The 1926 discovery of large limestone deposits at the San Jacinto Estancia inherited from his father led Fortabat to open a cement factory in the nearby pampas hamlet of Loma Negra (south of Olavarría); the choice of location prompted him to christen the company Loma Negra ("Black Mound"). The cement plant was built in 1927, and Fortabat protected his venture in its early years partly by buying voting shares in competitors' boards.

Fortabat, whose marriage to Magdalena Corti Maderna ended in divorce, met a young Buenos Aires heiress, Amalia Lacroze, during a 1941 Teatro Colón function, and the two began a relationship. Planning to wed, they were impeded by Argentina's then-conservative nuptial laws, which precluded separated couples from remarrying. The marriage, which ultimately took place in neighboring Uruguay, became recognized in Argentina following a reform signed into law by President Juan Perón, in 1951. Mrs. Fortabat's gregariousness and knowledge of four foreign languages helped create a close business partnership as well as marriage, though it later suffered from a number of publicly reported infidelities.

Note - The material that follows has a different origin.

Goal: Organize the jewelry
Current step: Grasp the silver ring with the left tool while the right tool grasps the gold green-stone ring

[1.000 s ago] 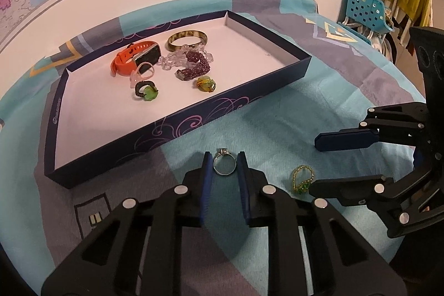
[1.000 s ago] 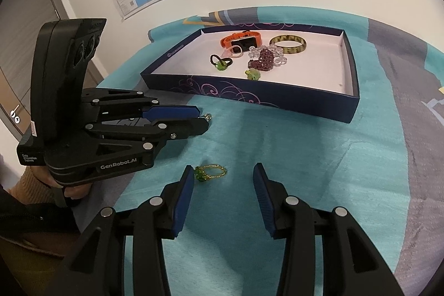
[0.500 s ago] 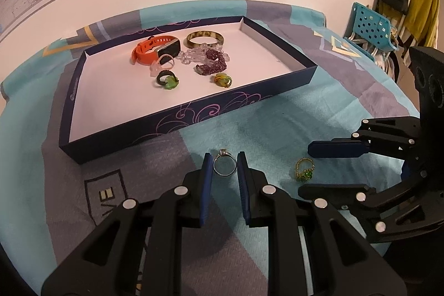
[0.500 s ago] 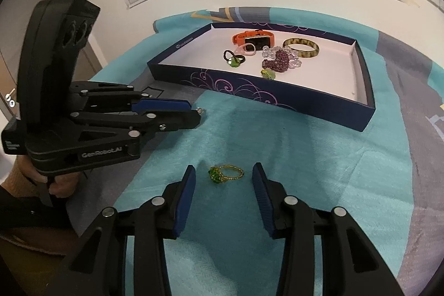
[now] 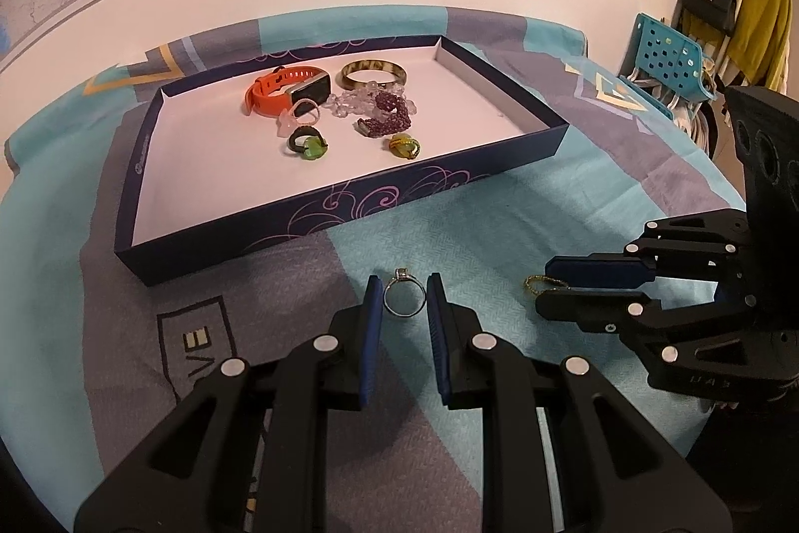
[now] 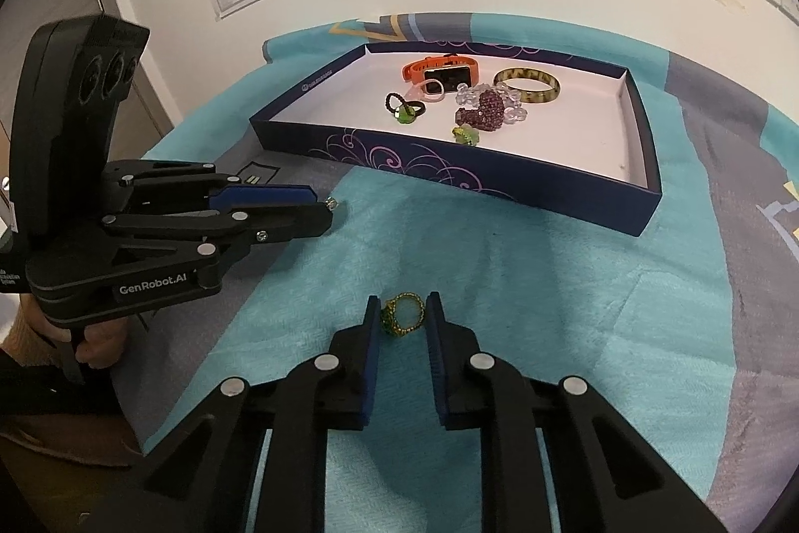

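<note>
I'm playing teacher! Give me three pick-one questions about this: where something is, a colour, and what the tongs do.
1. Where is the brown bangle? A. on the floor B. in the blue tray C. in the tongs
2. What colour is the watch strap? A. orange B. purple C. white
3. The left tongs are: A. wide open, empty B. shut on the watch C. shut on a silver ring
Answers: 1 B, it lies inside the tray's walls; 2 A, plainly orange; 3 C, its pads pinch the ring.

Open cloth (image 6: 524, 283) leads to the box wall (image 6: 449, 173), seemingly unobstructed.
</note>
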`<move>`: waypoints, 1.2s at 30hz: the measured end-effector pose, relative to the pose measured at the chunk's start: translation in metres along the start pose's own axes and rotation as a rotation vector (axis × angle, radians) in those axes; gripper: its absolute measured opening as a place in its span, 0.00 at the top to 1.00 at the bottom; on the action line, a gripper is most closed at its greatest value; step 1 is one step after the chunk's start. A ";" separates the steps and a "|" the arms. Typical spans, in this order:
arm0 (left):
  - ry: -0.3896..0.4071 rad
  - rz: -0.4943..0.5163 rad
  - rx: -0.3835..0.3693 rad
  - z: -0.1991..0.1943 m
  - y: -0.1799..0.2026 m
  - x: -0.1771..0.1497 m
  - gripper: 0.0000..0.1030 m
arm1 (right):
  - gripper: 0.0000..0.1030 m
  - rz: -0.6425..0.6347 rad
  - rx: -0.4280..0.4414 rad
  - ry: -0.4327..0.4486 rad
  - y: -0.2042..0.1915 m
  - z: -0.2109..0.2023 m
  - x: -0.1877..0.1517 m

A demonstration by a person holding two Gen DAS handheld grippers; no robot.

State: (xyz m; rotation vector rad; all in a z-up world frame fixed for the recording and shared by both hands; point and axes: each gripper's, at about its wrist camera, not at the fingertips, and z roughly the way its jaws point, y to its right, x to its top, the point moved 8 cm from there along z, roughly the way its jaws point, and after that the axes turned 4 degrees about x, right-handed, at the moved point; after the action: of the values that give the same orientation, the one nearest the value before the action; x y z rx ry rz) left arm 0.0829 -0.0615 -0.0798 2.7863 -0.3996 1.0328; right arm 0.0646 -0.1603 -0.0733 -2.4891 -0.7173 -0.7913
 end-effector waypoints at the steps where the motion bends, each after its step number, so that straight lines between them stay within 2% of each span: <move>1: 0.000 -0.001 0.000 0.000 0.000 0.000 0.82 | 0.84 0.005 0.001 0.004 0.001 -0.001 0.001; 36: 0.065 -0.013 -0.002 -0.024 -0.001 0.012 0.82 | 0.84 0.016 0.029 0.080 0.002 -0.015 0.023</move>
State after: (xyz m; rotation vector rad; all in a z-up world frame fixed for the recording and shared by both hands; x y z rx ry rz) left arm 0.0769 -0.0570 -0.0541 2.7412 -0.3732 1.1166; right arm 0.0762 -0.1624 -0.0478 -2.4192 -0.6753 -0.8637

Loma Negra grew alongside the Argentine economy; by the early 1950s, the company produced 500,000 tons of cement annually and accounted for 70% of the cement sold to the Ministry of Public Works, for instance (his prominence as a building materials supplier during the Perón years triggered investigations against Loma Negra following the populist leader's 1955 overthrow, though charges were later dropped). New facilities in the Andes-range cities of San Juan and Zapala, opened during the 1960s, made Loma Negra the leader in cement and concrete production nationally.

The industrialist invested generously in employee housing and in 1930, established a largely self-contained community adjacent the cement works ("Villa Alfredo Fortabat"). The proprietor of 160,000 hectares (400,000 acres) of prime pampas land in his later years, he established the charitable Amalia Lacroze de Fortabat Foundation, in 1971.

Alfredo Fortabat died in Buenos Aires on January 19, 1976, upon which his widow became the President and nearly sole owner of Loma Negra.